Deepa Gahlot of Rediff.com gave the film 3.5/5 stars and noted, "Jogi is a slice of current history, and unlike another recent film that does not need to be named, never resorts to sensationalism. It is the story of good overcoming evil, which is what keeps hope alive in dark times." A critic from Bollywood Hungama gave 3 out of 5 stars and wrote, "Jogi feature a moving tale in a sensitive yet mainstream manner and rests on brilliant performances." Anuj Kumar of The Hindu said, "Diljit has a knack for generating an emotional bond with the audience but somehow he gravitates towards roles that are spotless and characters that could do no wrong. Here, even in the love story, it is the girl (Amyra Dastur) who is almost held guilty for falling in love with Jogi and coming in between two friends.

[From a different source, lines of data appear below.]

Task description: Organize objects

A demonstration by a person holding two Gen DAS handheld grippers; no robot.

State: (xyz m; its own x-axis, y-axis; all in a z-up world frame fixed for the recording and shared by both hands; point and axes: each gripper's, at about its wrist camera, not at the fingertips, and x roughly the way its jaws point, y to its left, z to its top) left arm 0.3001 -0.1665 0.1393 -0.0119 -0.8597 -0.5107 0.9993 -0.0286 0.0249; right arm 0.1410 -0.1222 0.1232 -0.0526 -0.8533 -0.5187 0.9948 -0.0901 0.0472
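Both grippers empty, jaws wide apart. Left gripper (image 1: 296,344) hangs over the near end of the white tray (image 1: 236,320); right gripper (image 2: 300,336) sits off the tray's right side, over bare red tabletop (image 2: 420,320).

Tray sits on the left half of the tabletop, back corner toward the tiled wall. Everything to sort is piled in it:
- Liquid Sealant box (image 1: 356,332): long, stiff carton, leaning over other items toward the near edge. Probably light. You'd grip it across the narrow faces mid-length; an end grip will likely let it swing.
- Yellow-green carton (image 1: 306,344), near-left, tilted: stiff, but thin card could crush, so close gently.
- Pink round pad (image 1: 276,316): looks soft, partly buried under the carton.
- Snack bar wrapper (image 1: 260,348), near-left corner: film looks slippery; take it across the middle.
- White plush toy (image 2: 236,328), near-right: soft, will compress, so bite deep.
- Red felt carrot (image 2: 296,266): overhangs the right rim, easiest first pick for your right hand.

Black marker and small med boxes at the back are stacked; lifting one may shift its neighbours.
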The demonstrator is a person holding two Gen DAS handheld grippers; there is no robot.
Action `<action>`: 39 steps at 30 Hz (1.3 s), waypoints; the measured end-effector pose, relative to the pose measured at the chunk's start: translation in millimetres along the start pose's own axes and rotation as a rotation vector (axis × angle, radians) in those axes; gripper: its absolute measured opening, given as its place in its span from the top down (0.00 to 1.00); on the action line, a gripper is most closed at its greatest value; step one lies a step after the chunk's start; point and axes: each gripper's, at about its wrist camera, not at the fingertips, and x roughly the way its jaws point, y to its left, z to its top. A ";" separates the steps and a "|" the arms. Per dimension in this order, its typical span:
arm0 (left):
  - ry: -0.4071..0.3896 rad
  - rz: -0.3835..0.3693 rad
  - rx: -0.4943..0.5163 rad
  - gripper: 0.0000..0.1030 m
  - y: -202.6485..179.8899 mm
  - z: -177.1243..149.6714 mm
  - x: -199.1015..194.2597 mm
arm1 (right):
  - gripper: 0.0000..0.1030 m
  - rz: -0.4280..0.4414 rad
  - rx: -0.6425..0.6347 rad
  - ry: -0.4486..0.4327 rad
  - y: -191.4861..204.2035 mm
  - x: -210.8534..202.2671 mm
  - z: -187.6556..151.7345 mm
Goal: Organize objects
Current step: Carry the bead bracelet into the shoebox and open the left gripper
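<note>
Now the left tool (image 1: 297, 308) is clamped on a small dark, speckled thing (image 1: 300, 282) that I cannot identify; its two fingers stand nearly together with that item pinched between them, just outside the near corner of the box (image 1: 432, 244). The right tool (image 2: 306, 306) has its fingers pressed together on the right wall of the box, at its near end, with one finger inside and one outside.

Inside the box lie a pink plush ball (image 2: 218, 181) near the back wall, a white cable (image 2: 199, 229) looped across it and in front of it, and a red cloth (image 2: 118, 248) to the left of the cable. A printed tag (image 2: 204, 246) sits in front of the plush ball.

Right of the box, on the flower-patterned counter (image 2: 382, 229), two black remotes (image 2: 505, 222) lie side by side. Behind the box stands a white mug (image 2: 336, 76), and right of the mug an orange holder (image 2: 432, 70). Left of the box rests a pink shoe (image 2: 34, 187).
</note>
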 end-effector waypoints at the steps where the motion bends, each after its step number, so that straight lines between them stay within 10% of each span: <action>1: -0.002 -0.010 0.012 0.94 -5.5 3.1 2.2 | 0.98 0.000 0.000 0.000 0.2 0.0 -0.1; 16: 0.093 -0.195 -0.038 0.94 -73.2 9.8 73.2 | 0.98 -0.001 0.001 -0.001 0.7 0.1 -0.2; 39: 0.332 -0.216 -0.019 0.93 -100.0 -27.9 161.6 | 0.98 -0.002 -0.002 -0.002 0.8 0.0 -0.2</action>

Diljit is trying to be a hero in a film where there could be none and Zafar allows him that space." Aman Wadhwa's 3.5 star review for DNA India stated, "The Ali Abbas Zafar directorial must be commended for its take on inter-religious harmony and for demonstrating how friendship, togetherness, and hope win over in troubled times." Abhimanyu Mathur of Hindustan Times said, "If there is any doubt about Diljit Dosanjh's acting skills, Jogi should clear them once and for all. The singer-turned-actor delivers one of the best onscreen performances by a Bollywood leading man in recent times, bringing out vulnerability rarely seen in commercial Hindi cinema. He is deftly supported by a strong support cast and director Ali Abbas Zafar's sensitive touch."

Harmeet Shah Singh of India Today, who had witnessed the 1984 riots when he was age 10 stated, "For all its flaws and characteristic Bollywoodism, Jogi still serves as a relevant production for the Netflix generation. It may not be one of the best classic historical films produced cerebrally, but the movie is still a meaningful step in educating the present breed about the toll hatred afflicts on humanity and the scars it leaves behind." Manik Sharma of Firstpost wrote, "Jogi has the tools and the material to create something harrowingly difficult to watch and yet impossible to look away from. Instead, it settles for a mushy story that functions like an unearned, unnecessary twist." Shubhra Gupta's 1.5 star review for The Indian Express stated, "In the way 'Jogi' uses Bollywoodian melodrama as its chief operating instrument, it serves only to undercut the tragedy, making it less than it was."